Самолет разбегался долго. Или так показалось Зацепе? Путь до пилотажной зоны длился еще дольше. Скованность и напряженность не покидали лейтенанта. Нет, наверное, легче идти в бой: там все волнения, говорят, исчезают с подъемом в воздух. А здесь все время чувствуешь себя под прицелом метких, хитроватых глаз «папаши». Даже накрениться лишний раз, чтобы осмотреться, боишься: все внимание на чистоту полета.

Зона. Пора! Собравшись с духом, Зацепа бросил машину в глубокий вираж. Фигура получилась корявой — никак не удавалось выдержать постоянную высоту. Выполнив горизонтальную восьмерку, Зацепа вздохнул облегченно: виражи у него всегда получались неважно, зато на вертикалях он свое возьмет! Комплекс фигур: переворот, петля, полупетля — и впрямь удался.

Выполнив напоследок пару быстрых бочек, он развернулся в сторону аэродрома и впервые за весь полет услышал в наушниках голос командира полка:

— Дай-ка мне управление.

Зацепа обрадовался: теперь-то хоть немного можно расслабиться. Самолет, точно почувствовав твердую руку опытного летчика, повел себя, на удивление, послушно. Перегрузки вдавили Зацепу в сиденье, тело будто налилось ртутью и стало тяжелым — не повернуться. Как по ниточке, самолет чертил ровную окружность, и высота оставалась постоянной. И вдруг, завершив круг, машина вздыбилась, перевернулась на спину и понеслась к земле. Все произошло неожиданно, как бы в едином слитном движении, что никак не получалось у Зацепы. Стремительно нарастала скорость, машина круто переломилась на пикировании и взвилась в небо.

«Ого! — успел подумать Зацепа. — Но что это? Что?!»

Небо сплющилось, потемнело, в глазах заплясали красные, желтые, оранжевые светлячки, потом все слилось в сплошной синюшный клубок и померкло в бешеной, непонятной карусели. Противоперегрузочный костюм сдавил живот и ноги, не допуская отлива крови от головы в обескровленный мозг — это потеря сознания, темнота, смерть…
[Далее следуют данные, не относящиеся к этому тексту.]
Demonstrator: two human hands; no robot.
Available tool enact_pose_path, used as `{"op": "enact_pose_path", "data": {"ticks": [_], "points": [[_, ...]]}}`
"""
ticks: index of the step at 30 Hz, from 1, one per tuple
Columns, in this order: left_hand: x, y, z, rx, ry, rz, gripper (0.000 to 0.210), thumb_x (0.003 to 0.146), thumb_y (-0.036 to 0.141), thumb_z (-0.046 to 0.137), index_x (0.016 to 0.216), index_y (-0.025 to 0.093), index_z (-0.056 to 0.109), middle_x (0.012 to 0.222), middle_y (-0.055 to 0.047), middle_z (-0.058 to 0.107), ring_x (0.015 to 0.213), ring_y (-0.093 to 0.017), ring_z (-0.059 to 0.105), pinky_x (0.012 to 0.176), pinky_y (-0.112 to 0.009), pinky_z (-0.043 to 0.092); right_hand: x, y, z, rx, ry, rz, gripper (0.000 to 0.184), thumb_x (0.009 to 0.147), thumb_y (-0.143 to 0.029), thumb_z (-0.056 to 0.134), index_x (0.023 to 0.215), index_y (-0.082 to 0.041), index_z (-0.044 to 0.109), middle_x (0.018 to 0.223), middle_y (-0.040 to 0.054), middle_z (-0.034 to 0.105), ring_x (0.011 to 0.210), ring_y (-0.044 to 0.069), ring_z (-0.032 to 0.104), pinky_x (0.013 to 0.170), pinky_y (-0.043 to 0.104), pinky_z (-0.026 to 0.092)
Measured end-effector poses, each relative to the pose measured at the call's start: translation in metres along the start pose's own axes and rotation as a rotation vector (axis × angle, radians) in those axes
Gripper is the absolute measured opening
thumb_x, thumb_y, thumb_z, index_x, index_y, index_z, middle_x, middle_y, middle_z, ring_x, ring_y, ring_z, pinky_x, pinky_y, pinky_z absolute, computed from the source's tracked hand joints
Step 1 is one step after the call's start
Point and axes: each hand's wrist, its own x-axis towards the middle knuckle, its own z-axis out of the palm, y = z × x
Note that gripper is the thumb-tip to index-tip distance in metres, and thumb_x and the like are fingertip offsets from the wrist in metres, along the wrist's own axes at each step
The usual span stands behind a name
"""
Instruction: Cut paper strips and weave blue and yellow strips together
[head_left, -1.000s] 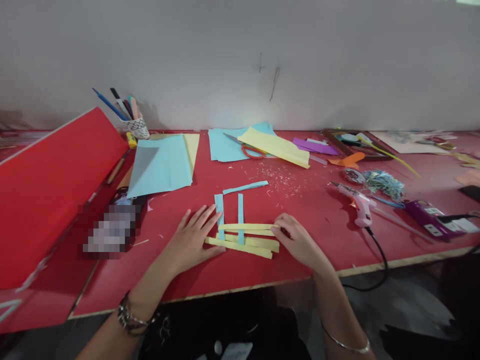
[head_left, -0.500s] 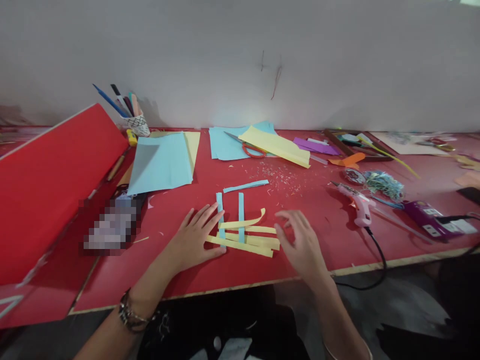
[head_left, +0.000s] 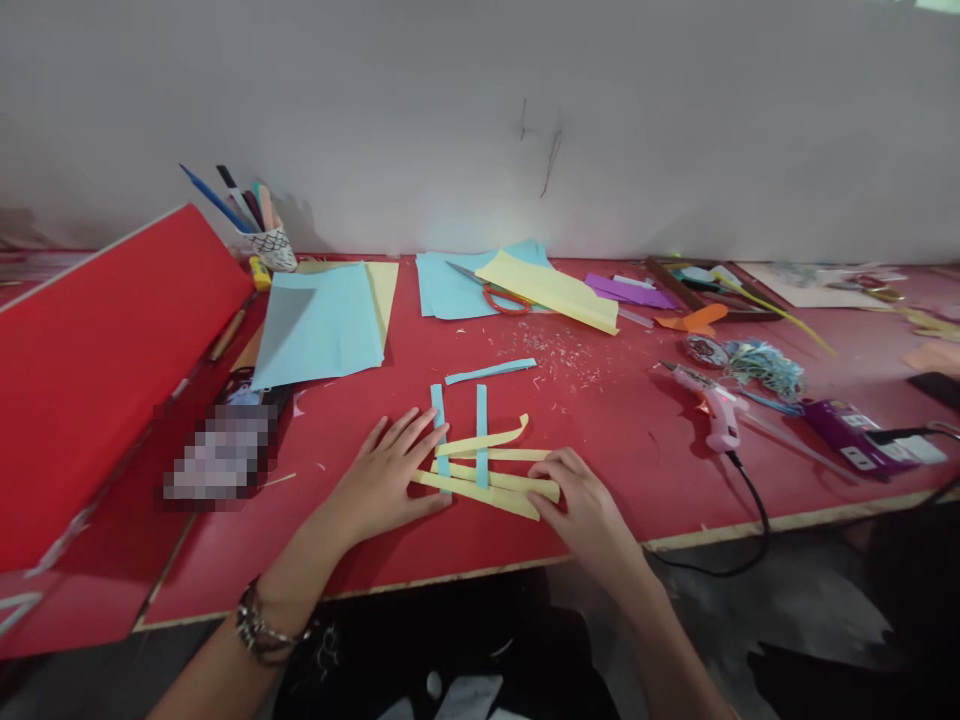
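My left hand [head_left: 390,475] lies flat with its fingers spread, touching the left upright blue paper strip [head_left: 438,402] and the left ends of the yellow strips. A second blue strip [head_left: 481,410] stands parallel to its right. Several yellow paper strips [head_left: 495,495] run across both, woven with them. The topmost yellow strip [head_left: 480,441] has a curled right end. My right hand [head_left: 585,500] pinches the right ends of the lower yellow strips between thumb and fingers; its fingertips partly hide them. Above lies a loose blue strip [head_left: 491,371].
Behind are blue sheets [head_left: 319,325], scissors [head_left: 506,300] and a folded yellow paper [head_left: 555,290]. To the right lie a pink glue gun [head_left: 720,415] with its cord and a purple power strip [head_left: 855,435]. A red board [head_left: 112,380] leans at left beside a pen cup [head_left: 271,248].
My right hand has moved down and left onto the right ends of the yellow strips and closed on them. The lower strips have shifted slightly. My left hand stays in place.
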Motion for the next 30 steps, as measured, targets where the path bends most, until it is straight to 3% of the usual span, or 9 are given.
{"op": "enact_pose_path", "data": {"ticks": [10, 17, 21, 24, 27, 30], "points": [[-0.001, 0.001, -0.002, -0.011, -0.019, -0.007, 0.073, 0.074, 0.065, 0.033, 0.133, 0.022, 0.028, 0.142, -0.006, 0.023, 0.13, -0.025, 0.019, 0.104, -0.047, 0.019, 0.007, 0.013, -0.005, 0.297, 0.015, 0.074, 0.015, 0.079, -0.024, 0.042, 0.08, -0.02, 0.056, 0.082, 0.0041, 0.064, 0.072, 0.016, 0.06, 0.061, 0.025, 0.046], [-0.001, 0.002, -0.003, -0.009, -0.012, -0.005, 0.071, 0.074, 0.063, 0.037, 0.132, 0.022, 0.03, 0.141, -0.006, 0.024, 0.129, -0.025, 0.02, 0.104, -0.047, 0.02, 0.015, 0.017, -0.009, 0.25, -0.001, 0.05, 0.016, 0.081, -0.024, 0.041, 0.078, -0.019, 0.057, 0.08, 0.0032, 0.065, 0.073, 0.015, 0.06, 0.064, 0.023, 0.045], [-0.001, 0.002, -0.003, -0.004, -0.012, -0.003, 0.071, 0.075, 0.062, 0.037, 0.132, 0.022, 0.029, 0.142, -0.005, 0.023, 0.13, -0.024, 0.02, 0.104, -0.047, 0.019, 0.017, 0.017, -0.009, 0.143, 0.011, 0.024, 0.017, 0.08, -0.023, 0.04, 0.077, -0.019, 0.056, 0.07, 0.002, 0.063, 0.06, 0.013, 0.057, 0.054, 0.022, 0.042], [-0.001, 0.002, -0.002, -0.005, -0.021, -0.009, 0.07, 0.075, 0.061, 0.037, 0.132, 0.022, 0.029, 0.142, -0.005, 0.023, 0.13, -0.025, 0.019, 0.104, -0.047, 0.019, 0.012, 0.009, -0.009, -0.069, 0.189, 0.033, 0.016, 0.08, -0.023, 0.04, 0.076, -0.019, 0.056, 0.069, 0.0032, 0.06, 0.056, 0.014, 0.053, 0.051, 0.024, 0.04], [-0.001, 0.001, -0.002, -0.01, -0.033, -0.016, 0.069, 0.075, 0.059, 0.038, 0.132, 0.022, 0.028, 0.142, -0.005, 0.022, 0.13, -0.024, 0.017, 0.104, -0.047, 0.018, 0.002, -0.005, -0.006, -0.215, 0.425, 0.01, 0.017, 0.082, -0.023, 0.04, 0.079, -0.019, 0.056, 0.078, 0.0063, 0.06, 0.069, 0.017, 0.055, 0.06, 0.027, 0.041], [-0.002, 0.001, -0.001, -0.016, -0.029, -0.015, 0.069, 0.075, 0.059, 0.038, 0.133, 0.023, 0.027, 0.143, -0.004, 0.021, 0.13, -0.024, 0.017, 0.104, -0.047, 0.018, -0.01, -0.014, 0.005, -0.196, 0.343, -0.118, 0.016, 0.083, -0.024, 0.041, 0.08, -0.019, 0.056, 0.075, 0.0052, 0.06, 0.073, 0.018, 0.054, 0.066, 0.029, 0.042]]}}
Зацепа ничего не видел вокруг, не в силах поднять тяжелые веки, и лишь с трудом втягивал в себя воздух. Казалось, что грудную клетку придавила чугунная плита и не давала дышать. Щеки, оттянутые книзу, трепетали, как пустые мешки, и уродливо искажали лицо. Силясь перебороть перегрузки, лейтенант напрягался, сдавленно стонал и по-прежнему ничего не мог увидеть. Его давило, душило, мотало, пока наконец окончательно не сломило волю. И только одно заботило в эти минуты летчика — выдержать, не попросить пощады. Зацепа потерял представление, где самолет, что он вытворяет.